The world knew him as Nelson Mandela — the charismatic leader of the African National Congress, the first black person elected president of South Africa, and one of the most revered leaders in the world.
Mandela died Dec. 5, 2013. He was 95.
Mandela was born in the Transkei in South Africa on July 18, 1918, a son of the chief of the Thembu tribe. He joined the ANC in 1944 and later battled against the National Party's political system of racial separation, known as apartheid. Mandela went on trial for treason in 1956, and the ANC was banned in 1960. Mandela was acquitted in 1961, but three years later, he and others were sentenced to life in prison for "sabotage, treason and violent conspiracy."
"Only through hardship, sacrifice and militant action can freedom be won," Mandela said in 1961. "The struggle is my life. I will continue fighting for freedom until the end of my days."
Mandela's release from prison in 1990 after 27 years was a worldwide news event. By then, the chokehold of apartheid was slowly loosening its grip on South Africa's black majority. Almost immediately, Mandela picked up the struggle where he had left off, vowing to forever dismantle the policy of "apartness" that for decades had deemed the country's black majority less than human. He was awarded the Nobel Peace Prize in 1993, which he shared with then-South African president F.W. de Klerk.
In July 1993 when he was in the United States to receive the National Constitution Center's Liberty Medal, Mandela was the featured guest at the Freedom Forum, a nonpartisan foundation that champions the First Amendment as a cornerstone of democracy, and the main funder of the operations of the Newseum.
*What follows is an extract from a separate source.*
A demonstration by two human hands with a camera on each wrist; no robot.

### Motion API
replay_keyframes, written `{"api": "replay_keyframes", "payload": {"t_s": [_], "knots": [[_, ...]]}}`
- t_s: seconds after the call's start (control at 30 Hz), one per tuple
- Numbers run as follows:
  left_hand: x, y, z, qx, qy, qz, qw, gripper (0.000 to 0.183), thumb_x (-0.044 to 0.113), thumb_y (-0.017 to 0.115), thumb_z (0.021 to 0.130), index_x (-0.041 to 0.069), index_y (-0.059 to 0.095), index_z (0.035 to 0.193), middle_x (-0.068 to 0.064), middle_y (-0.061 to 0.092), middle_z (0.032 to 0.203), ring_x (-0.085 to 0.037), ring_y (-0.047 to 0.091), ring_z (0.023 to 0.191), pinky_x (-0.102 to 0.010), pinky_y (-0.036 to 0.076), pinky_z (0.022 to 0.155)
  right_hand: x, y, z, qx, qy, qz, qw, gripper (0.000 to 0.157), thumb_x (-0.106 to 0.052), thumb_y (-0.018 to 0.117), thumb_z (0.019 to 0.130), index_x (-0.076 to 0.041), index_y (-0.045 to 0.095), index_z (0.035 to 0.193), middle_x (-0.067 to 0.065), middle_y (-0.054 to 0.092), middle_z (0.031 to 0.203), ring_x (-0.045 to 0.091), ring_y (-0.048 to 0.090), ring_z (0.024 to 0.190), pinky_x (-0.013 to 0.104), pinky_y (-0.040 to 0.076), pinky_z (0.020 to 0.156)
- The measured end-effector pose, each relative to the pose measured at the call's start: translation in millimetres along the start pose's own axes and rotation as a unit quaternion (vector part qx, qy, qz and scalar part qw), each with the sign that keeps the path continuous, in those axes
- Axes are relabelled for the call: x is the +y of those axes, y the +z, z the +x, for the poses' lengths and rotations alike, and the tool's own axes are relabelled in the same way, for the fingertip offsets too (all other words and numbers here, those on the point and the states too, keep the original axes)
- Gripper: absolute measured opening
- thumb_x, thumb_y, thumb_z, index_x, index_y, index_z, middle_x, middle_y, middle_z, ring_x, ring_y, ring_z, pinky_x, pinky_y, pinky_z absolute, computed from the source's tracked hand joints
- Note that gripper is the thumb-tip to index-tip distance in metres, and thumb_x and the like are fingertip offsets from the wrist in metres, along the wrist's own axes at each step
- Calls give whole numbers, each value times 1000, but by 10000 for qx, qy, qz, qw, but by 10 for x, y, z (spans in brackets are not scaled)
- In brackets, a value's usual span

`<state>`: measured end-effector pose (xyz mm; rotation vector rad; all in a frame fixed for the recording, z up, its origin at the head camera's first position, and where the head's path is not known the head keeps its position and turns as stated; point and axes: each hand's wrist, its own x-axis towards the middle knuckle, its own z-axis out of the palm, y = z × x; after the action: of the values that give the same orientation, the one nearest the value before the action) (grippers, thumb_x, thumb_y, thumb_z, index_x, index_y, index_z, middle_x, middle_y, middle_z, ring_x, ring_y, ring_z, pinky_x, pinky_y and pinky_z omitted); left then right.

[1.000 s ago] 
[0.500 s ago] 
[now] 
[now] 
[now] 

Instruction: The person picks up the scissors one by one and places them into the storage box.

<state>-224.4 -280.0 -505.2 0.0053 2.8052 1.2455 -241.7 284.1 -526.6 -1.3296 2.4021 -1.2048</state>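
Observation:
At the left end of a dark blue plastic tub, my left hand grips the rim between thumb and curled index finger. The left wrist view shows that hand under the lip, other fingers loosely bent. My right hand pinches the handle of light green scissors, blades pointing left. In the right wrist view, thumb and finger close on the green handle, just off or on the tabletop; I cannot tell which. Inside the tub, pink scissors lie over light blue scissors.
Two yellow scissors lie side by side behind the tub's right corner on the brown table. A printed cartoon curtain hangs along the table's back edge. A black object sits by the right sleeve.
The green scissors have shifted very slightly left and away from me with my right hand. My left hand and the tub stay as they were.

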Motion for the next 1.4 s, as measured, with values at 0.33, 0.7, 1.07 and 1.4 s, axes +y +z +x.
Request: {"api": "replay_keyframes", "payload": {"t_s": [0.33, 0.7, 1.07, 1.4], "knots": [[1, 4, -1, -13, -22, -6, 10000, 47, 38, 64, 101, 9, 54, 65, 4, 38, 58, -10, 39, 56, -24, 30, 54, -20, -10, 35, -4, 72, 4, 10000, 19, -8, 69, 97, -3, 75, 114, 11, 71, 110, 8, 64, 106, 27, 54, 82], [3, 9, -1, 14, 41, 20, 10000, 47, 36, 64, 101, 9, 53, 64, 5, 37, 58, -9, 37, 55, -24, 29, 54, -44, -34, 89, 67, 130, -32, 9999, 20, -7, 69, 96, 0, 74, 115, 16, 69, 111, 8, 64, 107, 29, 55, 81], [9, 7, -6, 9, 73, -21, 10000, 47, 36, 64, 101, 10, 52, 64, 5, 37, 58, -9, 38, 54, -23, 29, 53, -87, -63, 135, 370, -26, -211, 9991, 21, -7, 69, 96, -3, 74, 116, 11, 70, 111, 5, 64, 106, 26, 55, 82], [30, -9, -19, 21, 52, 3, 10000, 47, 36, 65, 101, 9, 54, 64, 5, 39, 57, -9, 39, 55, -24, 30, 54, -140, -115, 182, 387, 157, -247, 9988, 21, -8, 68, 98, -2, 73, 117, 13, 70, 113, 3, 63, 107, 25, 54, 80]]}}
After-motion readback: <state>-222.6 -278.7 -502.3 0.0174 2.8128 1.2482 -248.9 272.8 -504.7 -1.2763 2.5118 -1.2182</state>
Mandela, who was running for president of South Africa, spoke about freedom in his country and around the world.
Adam Clayton Powell III, a former vice president of the Freedom Forum who is currently a senior fellow at the University of Southern California's Center on Public Diplomacy, recalled a private moment before Mandela spoke.
"While we were being seated, the AP ran an update from the CODESA talks announcing they had just announced an election date the following April," Powell said. "So, I introduced him as 'the next president of South Africa.' He broke into a big grin, and then he covered the mic and said, 'No one has ever introduced me that way before.' I then covered my mic and said, 'Get used to it.'"
Few images better captured political change in South Africa than news photographs of South Africans waiting in long lines to vote in 1994 — the first time in the nation's history that the black majority, seven out of 10 people, had been allowed. One of the ballot boxes used in the historic election that Mandela won the presidency is part of the Newseum's permanent collection.
Mandela served one term as president of South Africa. He left office in 1999.